Открыл я и слышу там, в подвале, вроде бы удар какой-то…

Мне бы сразу сообразить, что это такое, да я решил, что это штукатурка опять отвалилась, а может, светильник с потолка упал.

Вывалились мы с ней наружу с другой стороны централа, ближе к лесу, и сумерки эти вечные мне после подвальной тьмы ярче дня показались. Маришка хотела сразу в лес бежать, а я головой мотаю, куда нам в лес? Нам в лес нельзя! Там же болото одно, че там делать? Нам рюкзак нужен. Без рюкзака помрем! В общем, обогнули мы централ этот проклятый, навстречу нам Жулька бежит. Увидела Маришку остановилась, зубы оскалила, рычит. Ну я ей скомандовал что, мол, фу и свои! Добежали до рюкзака, а рюкзак ведь тяжелый!

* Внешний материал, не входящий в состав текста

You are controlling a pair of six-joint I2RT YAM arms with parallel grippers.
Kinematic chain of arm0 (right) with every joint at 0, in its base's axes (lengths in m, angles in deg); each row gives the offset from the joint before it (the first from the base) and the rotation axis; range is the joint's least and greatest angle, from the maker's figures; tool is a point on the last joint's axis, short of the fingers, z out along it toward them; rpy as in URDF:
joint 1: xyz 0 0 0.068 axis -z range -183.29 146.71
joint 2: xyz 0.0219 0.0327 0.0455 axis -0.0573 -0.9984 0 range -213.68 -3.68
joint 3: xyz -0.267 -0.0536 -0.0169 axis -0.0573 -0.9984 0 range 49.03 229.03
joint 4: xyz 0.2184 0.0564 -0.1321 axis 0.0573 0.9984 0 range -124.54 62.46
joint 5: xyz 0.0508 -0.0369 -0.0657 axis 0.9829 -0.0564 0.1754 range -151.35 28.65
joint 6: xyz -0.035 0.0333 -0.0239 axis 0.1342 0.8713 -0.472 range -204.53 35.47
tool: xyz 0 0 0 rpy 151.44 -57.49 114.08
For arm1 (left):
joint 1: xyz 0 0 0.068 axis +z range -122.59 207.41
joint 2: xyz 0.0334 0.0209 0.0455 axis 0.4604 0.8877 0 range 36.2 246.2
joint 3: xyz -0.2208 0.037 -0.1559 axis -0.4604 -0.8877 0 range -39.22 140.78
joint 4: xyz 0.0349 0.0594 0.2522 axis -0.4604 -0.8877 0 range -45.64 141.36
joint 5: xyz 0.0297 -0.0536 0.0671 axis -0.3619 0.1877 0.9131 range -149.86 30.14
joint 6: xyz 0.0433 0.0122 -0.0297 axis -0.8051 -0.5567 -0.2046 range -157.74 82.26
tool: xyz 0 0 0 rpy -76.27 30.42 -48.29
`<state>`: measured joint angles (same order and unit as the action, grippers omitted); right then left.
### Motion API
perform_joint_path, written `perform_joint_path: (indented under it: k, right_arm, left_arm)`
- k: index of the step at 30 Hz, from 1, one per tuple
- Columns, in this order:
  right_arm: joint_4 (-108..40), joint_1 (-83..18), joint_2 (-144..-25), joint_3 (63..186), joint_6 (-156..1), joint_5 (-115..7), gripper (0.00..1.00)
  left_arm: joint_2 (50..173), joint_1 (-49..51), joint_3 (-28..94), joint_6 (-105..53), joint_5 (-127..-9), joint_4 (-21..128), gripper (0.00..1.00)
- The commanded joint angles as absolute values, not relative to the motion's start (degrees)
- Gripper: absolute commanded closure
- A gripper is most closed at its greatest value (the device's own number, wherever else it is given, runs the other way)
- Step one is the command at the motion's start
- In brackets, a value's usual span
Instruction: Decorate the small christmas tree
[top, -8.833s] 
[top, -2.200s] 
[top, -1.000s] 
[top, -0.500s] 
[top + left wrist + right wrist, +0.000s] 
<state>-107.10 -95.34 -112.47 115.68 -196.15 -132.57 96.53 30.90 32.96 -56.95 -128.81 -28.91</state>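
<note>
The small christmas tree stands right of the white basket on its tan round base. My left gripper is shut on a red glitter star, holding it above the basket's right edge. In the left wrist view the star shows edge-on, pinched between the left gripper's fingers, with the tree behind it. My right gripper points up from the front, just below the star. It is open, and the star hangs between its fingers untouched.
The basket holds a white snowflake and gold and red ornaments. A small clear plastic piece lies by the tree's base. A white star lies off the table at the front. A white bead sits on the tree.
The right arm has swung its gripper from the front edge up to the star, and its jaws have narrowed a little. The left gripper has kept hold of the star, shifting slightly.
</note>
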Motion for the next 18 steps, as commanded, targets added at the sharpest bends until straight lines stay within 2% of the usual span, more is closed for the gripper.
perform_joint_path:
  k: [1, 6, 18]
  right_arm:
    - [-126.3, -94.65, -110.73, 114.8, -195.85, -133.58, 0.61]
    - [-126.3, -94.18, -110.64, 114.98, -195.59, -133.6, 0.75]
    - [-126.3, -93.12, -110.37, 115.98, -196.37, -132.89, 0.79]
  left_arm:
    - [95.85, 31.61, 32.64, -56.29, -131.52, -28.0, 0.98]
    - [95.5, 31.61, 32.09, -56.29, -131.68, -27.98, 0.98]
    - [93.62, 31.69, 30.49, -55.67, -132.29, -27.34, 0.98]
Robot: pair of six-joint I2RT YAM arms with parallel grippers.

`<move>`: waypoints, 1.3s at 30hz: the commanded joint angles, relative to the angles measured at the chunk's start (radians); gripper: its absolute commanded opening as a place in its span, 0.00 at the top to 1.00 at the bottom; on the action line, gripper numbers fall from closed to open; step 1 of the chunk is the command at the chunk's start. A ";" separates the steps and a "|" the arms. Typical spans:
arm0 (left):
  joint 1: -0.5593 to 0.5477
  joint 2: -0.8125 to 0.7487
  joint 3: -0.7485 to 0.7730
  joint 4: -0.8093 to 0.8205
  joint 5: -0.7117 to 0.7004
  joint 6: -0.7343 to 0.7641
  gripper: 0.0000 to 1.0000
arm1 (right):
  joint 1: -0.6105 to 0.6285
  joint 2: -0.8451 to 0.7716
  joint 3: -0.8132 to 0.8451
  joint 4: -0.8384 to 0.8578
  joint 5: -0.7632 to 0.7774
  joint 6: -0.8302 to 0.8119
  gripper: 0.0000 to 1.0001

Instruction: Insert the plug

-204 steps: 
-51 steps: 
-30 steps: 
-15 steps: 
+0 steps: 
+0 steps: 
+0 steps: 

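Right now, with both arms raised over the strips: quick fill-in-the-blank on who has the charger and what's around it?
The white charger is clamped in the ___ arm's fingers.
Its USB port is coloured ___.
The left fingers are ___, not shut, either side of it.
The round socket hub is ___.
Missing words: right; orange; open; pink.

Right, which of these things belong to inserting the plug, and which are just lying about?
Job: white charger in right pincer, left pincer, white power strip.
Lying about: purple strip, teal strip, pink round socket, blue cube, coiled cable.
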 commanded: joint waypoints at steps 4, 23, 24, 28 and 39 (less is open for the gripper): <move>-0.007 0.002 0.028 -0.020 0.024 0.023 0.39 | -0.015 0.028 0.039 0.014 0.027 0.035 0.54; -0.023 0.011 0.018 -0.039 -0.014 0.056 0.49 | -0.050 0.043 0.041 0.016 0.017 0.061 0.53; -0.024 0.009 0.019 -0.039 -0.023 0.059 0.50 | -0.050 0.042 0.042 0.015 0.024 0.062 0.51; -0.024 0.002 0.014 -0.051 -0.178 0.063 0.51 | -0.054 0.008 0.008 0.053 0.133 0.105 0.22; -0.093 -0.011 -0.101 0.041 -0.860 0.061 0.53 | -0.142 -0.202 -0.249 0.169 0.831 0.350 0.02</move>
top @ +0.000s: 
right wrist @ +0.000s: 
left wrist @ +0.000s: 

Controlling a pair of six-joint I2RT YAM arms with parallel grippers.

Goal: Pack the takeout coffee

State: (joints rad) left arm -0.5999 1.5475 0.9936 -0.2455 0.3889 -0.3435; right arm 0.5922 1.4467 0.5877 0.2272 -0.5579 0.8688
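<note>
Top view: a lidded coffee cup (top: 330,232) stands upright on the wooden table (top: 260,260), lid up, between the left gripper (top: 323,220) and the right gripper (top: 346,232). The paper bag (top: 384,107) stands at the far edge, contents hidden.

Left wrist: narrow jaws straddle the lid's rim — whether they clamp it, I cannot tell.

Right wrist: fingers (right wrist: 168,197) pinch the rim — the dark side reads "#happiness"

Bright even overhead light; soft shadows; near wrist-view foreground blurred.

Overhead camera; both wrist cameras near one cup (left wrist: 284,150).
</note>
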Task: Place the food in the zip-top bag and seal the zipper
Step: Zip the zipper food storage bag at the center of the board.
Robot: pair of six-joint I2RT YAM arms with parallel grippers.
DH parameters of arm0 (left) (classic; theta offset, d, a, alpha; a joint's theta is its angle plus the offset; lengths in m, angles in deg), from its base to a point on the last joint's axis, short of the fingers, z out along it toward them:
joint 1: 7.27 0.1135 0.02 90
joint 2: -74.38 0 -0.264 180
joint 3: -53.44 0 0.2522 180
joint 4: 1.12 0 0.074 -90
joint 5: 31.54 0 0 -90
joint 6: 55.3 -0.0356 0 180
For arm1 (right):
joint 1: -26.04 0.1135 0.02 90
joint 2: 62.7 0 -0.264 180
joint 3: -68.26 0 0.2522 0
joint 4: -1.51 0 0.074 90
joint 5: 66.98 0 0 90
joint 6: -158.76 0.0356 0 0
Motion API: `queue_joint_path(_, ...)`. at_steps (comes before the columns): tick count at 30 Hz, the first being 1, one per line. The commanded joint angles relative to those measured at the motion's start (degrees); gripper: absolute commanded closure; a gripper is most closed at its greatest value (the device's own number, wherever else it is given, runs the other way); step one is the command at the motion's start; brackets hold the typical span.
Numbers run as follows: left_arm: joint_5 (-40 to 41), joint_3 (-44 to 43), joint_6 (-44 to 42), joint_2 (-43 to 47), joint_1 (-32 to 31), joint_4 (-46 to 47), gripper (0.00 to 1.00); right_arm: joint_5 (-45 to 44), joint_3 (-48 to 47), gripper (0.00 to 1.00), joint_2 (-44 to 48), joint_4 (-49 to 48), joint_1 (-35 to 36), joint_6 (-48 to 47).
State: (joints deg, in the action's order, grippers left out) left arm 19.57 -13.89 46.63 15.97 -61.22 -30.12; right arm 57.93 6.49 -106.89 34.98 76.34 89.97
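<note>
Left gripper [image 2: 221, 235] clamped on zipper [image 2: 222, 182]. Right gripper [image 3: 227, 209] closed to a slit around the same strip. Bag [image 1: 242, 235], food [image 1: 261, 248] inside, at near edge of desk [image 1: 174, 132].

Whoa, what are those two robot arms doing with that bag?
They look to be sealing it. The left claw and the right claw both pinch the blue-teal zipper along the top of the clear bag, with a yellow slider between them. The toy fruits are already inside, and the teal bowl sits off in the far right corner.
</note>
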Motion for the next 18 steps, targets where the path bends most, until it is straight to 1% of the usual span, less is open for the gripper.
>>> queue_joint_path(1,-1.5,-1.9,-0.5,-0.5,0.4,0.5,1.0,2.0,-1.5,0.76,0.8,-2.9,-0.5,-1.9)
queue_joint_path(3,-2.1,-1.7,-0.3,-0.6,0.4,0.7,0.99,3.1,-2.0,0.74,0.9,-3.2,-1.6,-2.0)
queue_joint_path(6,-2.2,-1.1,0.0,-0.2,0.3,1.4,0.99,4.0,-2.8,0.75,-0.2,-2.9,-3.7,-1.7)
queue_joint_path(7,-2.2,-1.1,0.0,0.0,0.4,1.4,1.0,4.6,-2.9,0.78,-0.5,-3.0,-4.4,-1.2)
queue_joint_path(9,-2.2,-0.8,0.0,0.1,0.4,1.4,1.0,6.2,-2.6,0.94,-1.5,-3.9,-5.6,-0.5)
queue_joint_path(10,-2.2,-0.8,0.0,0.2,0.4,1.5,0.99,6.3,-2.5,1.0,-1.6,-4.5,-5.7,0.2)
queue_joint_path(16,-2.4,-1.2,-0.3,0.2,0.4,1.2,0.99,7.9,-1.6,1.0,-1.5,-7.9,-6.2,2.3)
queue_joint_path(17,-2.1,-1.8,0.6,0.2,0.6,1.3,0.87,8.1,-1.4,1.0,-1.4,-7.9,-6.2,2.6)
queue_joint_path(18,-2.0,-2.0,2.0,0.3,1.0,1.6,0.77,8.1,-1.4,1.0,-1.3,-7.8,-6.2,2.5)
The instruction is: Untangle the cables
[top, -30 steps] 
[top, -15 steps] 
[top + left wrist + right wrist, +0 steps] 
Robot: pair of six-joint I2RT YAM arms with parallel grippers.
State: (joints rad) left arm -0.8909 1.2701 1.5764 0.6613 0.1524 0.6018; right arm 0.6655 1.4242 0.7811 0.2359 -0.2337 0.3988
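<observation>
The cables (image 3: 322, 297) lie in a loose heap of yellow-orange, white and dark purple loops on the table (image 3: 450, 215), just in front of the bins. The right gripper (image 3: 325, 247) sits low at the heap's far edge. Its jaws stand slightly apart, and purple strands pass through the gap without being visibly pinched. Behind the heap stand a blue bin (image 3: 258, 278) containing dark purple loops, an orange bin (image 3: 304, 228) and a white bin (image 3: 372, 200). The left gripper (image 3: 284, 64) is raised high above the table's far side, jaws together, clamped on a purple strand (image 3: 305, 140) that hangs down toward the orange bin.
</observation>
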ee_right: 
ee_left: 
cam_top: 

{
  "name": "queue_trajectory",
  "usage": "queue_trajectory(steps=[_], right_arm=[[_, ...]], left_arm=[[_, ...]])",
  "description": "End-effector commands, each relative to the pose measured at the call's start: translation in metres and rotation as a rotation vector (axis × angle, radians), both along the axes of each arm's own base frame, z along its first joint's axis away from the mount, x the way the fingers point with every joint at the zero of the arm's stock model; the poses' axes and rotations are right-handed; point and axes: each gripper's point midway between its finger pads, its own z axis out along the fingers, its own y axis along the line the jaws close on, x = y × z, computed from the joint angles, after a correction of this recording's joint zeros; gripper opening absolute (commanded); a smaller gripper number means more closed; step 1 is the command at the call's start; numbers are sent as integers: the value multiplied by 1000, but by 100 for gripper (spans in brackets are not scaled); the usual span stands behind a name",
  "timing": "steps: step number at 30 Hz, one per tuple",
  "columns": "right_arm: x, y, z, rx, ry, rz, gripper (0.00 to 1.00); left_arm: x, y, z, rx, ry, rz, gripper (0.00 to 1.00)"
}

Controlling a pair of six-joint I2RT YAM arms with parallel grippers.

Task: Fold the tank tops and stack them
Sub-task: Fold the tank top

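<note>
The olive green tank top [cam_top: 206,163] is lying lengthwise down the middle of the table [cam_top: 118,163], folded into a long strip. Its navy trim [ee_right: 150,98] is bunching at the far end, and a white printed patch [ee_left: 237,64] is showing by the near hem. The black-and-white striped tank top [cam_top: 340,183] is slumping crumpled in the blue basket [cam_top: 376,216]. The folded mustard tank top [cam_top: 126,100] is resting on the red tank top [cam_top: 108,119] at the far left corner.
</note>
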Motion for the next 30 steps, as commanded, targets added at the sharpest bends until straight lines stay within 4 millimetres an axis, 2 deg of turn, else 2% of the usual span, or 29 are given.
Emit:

Сверху с фасада уже не штукатурка сыпется, а карниз большими кусками обваливается! И труба эта, по которой я поднимался, скрипит и ходуном ходит. Я Маришке отдал кобуру с пистолетом, рюкзак на спину закинул, и мы к воротам побежали. До них метров тридцать было, не больше, открыли их с этой стороны, Маришка выбежала, а я задержался, потому что Жюлька почему-то отстала. Обернулся, чтобы посмотреть, где она, и сердце у меня упало, потому что из-за угла вслед за нами вылетела какая-то модифицированная тварь, я потом уже понял, что ее, наверное, для охраны централа использовали, а днем у охранника запирали, а может, этот охранник просто любитель таких тварей был. Такое тоже бывает. В общем, росту она с хорошего добермана, а в остальном на Жульку похожа: сплошные мускулы и зубы. Только цвету – черного да лоб более четко выражен.